Task details. Copy out the lines of the records below, and only those lines, from the one with "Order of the" through the one with "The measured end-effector", exactly as they appear.
** Supplied records follows **
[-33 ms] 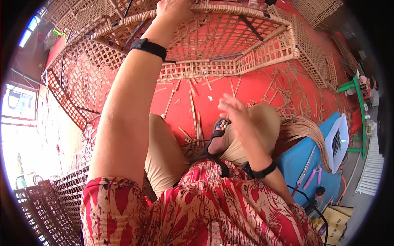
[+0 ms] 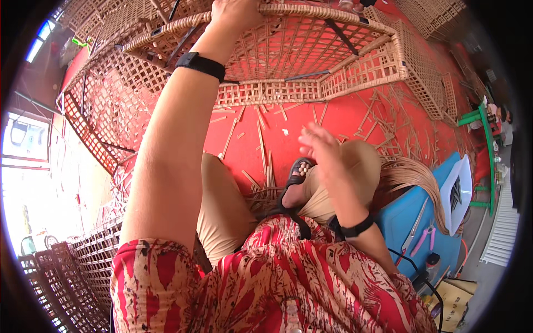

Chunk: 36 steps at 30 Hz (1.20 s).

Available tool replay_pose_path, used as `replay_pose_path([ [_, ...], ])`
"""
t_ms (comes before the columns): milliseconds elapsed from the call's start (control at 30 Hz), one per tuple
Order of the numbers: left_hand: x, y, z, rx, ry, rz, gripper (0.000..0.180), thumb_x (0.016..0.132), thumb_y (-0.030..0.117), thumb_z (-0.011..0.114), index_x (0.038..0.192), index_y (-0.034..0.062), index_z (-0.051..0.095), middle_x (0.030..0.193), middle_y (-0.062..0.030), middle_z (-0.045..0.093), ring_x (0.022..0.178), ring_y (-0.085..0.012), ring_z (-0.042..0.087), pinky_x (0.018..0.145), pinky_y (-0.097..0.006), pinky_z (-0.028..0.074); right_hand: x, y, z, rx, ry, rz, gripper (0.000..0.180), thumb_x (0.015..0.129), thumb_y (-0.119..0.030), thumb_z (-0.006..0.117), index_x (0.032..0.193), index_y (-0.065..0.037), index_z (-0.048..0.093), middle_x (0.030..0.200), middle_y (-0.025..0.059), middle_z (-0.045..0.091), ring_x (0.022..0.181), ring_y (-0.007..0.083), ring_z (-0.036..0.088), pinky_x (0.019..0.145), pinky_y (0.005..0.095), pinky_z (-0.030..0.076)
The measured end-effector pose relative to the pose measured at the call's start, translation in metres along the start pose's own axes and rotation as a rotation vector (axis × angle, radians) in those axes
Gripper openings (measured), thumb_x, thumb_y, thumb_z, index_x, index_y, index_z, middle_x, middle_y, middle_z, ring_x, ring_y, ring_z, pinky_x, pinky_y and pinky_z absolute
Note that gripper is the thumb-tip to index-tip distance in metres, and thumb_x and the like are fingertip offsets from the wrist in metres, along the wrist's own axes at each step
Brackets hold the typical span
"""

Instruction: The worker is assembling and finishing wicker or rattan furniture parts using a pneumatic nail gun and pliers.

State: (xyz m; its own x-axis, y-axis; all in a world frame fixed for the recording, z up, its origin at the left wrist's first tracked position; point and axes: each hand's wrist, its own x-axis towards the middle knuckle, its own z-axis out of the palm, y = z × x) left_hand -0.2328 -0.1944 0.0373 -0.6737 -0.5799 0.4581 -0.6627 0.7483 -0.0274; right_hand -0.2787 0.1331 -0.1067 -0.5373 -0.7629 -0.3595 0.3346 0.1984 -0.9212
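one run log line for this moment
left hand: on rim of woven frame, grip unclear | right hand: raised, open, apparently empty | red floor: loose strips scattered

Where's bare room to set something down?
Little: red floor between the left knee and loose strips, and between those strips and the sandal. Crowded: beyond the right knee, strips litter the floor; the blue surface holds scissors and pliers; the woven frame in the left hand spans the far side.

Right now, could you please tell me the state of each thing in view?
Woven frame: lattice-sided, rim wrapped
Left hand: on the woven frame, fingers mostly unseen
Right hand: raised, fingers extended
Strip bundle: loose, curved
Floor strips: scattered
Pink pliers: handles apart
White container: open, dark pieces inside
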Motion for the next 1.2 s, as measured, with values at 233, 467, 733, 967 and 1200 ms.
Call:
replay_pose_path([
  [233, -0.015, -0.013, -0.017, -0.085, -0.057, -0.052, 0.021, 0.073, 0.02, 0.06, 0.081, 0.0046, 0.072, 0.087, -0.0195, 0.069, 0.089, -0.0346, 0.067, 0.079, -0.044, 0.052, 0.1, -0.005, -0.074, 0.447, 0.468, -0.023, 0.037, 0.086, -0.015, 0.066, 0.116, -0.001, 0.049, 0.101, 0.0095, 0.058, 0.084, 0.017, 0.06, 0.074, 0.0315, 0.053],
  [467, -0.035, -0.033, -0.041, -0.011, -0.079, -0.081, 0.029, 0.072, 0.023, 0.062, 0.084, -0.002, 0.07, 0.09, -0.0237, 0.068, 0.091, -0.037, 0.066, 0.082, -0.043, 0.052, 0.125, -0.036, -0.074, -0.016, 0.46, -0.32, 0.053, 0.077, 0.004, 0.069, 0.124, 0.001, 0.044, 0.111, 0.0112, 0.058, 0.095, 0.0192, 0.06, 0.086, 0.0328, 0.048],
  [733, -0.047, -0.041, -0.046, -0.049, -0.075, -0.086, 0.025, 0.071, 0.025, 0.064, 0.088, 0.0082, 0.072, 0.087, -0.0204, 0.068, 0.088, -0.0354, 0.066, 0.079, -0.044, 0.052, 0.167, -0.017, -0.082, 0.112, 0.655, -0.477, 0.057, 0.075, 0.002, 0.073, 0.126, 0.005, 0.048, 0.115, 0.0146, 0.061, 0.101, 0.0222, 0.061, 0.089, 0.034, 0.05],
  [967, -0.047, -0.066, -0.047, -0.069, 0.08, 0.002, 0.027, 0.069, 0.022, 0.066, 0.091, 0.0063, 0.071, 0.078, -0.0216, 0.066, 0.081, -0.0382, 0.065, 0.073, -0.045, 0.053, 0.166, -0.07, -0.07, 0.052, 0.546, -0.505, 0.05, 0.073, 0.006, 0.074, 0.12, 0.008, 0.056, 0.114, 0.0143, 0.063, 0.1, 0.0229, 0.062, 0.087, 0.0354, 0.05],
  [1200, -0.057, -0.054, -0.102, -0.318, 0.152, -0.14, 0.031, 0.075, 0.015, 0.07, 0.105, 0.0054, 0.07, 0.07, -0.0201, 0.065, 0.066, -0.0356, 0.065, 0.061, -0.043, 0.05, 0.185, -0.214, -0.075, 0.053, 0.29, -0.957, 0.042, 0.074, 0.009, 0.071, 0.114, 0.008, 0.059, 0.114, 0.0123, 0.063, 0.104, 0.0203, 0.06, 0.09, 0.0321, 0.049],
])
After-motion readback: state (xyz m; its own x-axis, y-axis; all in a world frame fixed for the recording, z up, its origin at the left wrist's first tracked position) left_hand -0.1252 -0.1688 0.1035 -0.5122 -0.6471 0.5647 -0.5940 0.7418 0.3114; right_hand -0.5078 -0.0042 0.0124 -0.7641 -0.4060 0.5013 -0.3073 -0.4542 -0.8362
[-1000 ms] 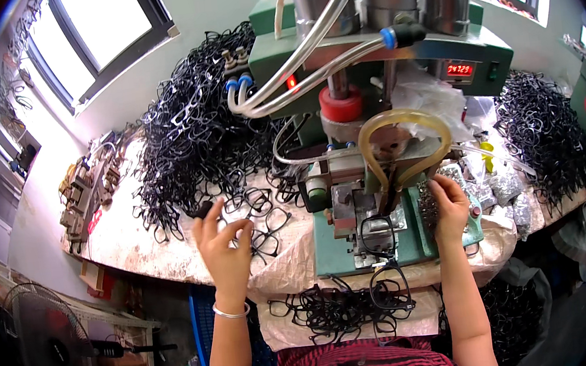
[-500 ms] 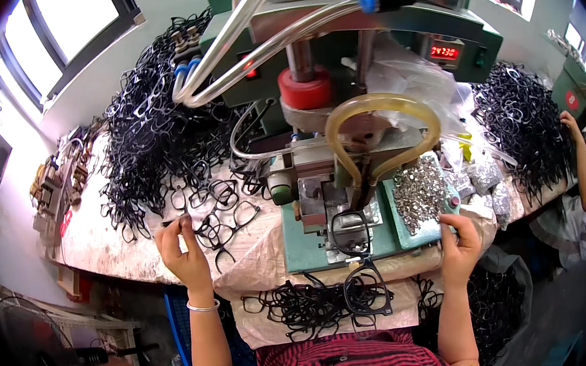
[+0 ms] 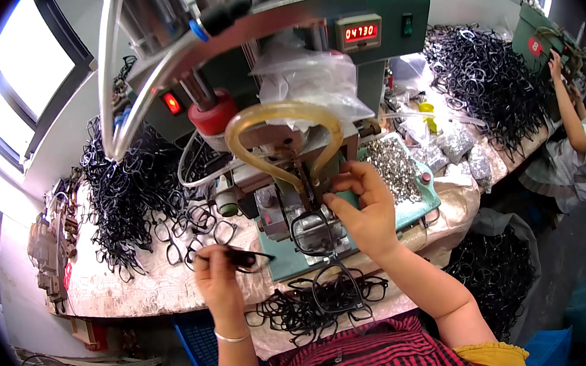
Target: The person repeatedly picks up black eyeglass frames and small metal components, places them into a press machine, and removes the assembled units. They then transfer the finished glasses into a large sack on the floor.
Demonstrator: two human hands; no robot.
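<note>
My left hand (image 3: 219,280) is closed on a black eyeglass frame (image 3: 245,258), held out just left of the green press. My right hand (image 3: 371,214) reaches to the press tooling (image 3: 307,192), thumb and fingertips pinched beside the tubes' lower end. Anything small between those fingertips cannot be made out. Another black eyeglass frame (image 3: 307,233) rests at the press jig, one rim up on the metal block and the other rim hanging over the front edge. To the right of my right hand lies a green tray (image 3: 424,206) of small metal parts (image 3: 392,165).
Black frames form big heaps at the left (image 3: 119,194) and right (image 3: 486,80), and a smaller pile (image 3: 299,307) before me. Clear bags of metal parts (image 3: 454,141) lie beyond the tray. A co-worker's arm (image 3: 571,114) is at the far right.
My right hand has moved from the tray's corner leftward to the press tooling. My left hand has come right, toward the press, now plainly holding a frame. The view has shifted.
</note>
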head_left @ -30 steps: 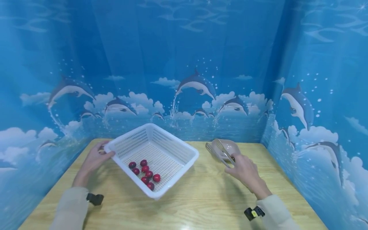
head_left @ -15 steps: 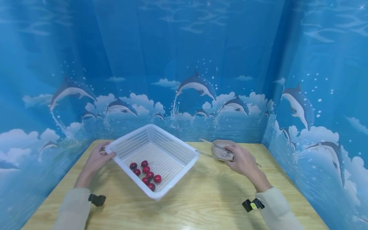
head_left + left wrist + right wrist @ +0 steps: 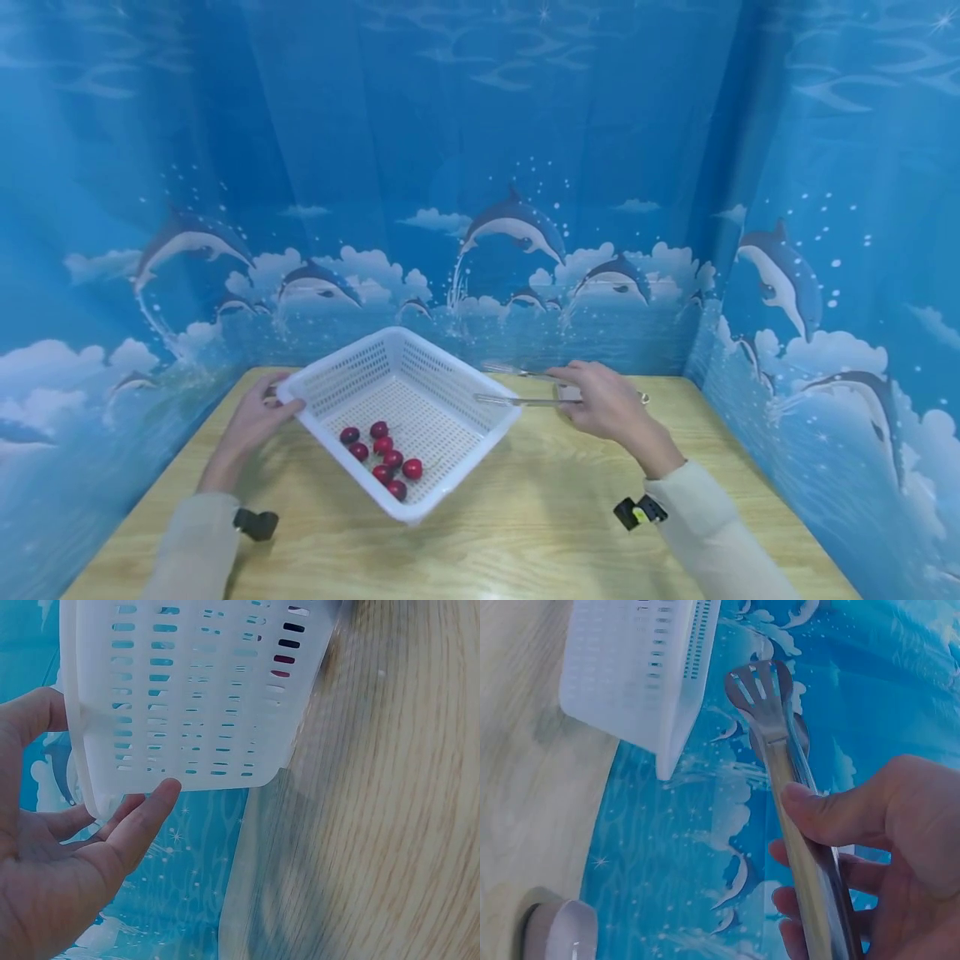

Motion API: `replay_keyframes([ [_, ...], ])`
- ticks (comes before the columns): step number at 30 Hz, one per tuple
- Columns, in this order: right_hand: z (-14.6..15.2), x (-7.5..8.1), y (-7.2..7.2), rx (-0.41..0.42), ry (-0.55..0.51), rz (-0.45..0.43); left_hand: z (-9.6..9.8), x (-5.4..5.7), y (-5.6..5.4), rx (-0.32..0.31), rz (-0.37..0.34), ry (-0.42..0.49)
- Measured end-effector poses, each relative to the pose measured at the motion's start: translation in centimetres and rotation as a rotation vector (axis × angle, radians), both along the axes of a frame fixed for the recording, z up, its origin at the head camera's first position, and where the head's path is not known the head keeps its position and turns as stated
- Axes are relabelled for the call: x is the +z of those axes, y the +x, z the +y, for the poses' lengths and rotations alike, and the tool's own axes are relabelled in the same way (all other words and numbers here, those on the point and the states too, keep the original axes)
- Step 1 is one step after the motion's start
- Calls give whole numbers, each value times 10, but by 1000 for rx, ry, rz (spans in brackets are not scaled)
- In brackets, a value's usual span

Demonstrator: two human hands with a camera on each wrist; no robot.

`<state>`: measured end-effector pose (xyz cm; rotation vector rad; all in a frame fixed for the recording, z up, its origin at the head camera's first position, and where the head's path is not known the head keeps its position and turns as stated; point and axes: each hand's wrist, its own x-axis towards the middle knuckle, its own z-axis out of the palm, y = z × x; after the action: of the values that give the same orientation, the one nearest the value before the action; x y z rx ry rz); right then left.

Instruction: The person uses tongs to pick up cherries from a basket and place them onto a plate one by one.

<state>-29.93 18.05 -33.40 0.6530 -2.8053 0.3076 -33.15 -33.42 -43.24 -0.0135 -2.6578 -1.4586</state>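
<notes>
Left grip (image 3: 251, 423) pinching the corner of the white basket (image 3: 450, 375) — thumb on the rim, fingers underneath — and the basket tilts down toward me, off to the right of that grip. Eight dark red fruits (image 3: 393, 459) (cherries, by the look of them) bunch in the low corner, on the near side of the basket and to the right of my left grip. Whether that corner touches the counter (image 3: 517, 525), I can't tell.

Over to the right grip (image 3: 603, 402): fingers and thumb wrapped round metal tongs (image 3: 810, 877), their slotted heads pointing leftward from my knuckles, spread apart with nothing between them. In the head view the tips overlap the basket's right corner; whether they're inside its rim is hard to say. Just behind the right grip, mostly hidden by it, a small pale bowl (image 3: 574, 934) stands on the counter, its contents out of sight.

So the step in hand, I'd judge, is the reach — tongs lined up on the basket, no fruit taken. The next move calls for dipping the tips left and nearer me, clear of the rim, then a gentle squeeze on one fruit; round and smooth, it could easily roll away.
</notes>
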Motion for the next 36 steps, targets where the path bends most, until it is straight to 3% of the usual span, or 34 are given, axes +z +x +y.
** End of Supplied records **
Finished task.
Order of the numbers: left_hand: x, y, z, rx, ry, rz, gripper (0.000..0.180), thumb_x (0.016..0.132), thumb_y (-0.030..0.117), thumb_z (-0.011..0.114), index_x (0.038..0.192), index_y (-0.034..0.062), index_z (-0.051..0.095), middle_x (0.030..0.193), middle_y (-0.062..0.030), middle_z (-0.045..0.093), ring_x (0.022..0.178), ring_y (-0.085..0.012), ring_z (-0.042..0.087), pinky_x (0.018..0.145), pinky_y (-0.097..0.006), pinky_z (-0.028..0.074); right_hand: x, y, z, rx, ry, rz, gripper (0.000..0.180), thumb_x (0.015..0.129), thumb_y (-0.119..0.030), thumb_z (-0.006..0.117), index_x (0.032..0.193), index_y (-0.065..0.037), index_z (-0.048..0.093), middle_x (0.030..0.200), middle_y (-0.025..0.059), middle_z (-0.045..0.091), ring_x (0.022..0.181), ring_y (-0.007..0.083), ring_z (-0.036..0.088), pinky_x (0.019..0.145), pinky_y (0.005..0.095), pinky_z (-0.030..0.076)
The measured end-effector pose relative to the pose measured at the call's start, translation in metres along the start pose's own axes and rotation as a rotation vector (axis × angle, radians) in those axes

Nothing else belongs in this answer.